Work item ▸ If a line in the material below has the word "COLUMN", copy it.

Extracted entries ▸
•••••
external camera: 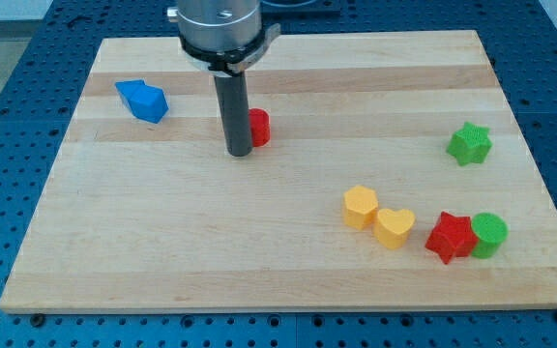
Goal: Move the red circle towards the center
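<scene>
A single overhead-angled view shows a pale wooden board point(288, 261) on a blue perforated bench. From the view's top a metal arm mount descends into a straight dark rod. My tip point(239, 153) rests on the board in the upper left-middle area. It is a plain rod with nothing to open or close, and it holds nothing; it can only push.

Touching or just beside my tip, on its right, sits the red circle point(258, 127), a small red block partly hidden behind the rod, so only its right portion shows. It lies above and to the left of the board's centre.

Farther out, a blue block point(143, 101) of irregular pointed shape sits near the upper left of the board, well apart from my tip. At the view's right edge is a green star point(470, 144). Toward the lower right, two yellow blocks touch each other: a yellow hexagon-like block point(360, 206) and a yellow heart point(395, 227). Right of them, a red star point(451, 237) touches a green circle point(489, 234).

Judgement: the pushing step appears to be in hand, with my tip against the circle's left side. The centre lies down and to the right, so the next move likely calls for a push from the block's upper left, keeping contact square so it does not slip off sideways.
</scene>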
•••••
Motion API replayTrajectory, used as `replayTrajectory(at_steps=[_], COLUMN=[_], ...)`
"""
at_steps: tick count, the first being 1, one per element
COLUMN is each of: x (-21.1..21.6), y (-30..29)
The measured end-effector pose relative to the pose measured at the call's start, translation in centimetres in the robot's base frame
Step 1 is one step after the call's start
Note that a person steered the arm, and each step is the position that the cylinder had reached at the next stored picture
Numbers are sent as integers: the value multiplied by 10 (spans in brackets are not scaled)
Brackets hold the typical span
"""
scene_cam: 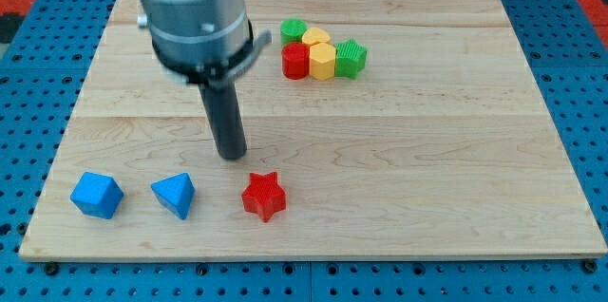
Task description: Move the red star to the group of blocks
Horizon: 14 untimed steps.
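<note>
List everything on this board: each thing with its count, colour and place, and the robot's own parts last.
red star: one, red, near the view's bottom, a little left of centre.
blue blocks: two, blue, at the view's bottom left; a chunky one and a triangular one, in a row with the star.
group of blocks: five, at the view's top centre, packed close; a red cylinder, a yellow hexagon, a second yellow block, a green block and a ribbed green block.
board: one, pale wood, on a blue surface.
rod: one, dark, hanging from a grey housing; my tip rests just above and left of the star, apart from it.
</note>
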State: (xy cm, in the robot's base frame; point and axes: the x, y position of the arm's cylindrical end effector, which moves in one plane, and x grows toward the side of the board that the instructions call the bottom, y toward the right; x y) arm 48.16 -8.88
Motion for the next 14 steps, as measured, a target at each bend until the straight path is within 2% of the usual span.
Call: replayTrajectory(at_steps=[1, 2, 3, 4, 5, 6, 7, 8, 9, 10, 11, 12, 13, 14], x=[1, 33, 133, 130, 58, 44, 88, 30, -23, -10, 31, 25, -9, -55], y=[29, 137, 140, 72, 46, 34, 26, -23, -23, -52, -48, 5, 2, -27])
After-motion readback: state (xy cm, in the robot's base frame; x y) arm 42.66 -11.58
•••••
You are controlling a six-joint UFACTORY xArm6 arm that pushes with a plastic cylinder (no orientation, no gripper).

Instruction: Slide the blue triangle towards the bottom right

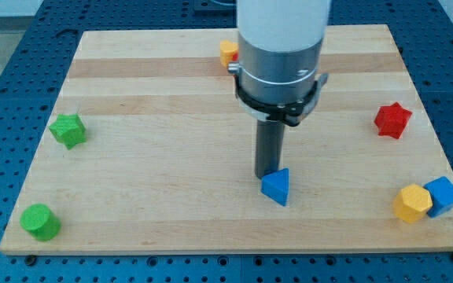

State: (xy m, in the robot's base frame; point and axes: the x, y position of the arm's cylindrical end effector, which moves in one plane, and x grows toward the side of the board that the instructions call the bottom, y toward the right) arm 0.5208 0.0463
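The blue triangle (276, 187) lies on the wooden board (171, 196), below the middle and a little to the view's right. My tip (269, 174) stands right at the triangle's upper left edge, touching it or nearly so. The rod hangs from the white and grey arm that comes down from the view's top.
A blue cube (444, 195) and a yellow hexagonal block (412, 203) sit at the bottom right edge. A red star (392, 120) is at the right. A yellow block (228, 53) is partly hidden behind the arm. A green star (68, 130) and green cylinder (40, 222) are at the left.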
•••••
Response area ▸
Motion API replayTrajectory, used as `replayTrajectory(at_steps=[_], COLUMN=[_], ...)`
COLUMN is each of: x (-21.1..21.6), y (-30..29)

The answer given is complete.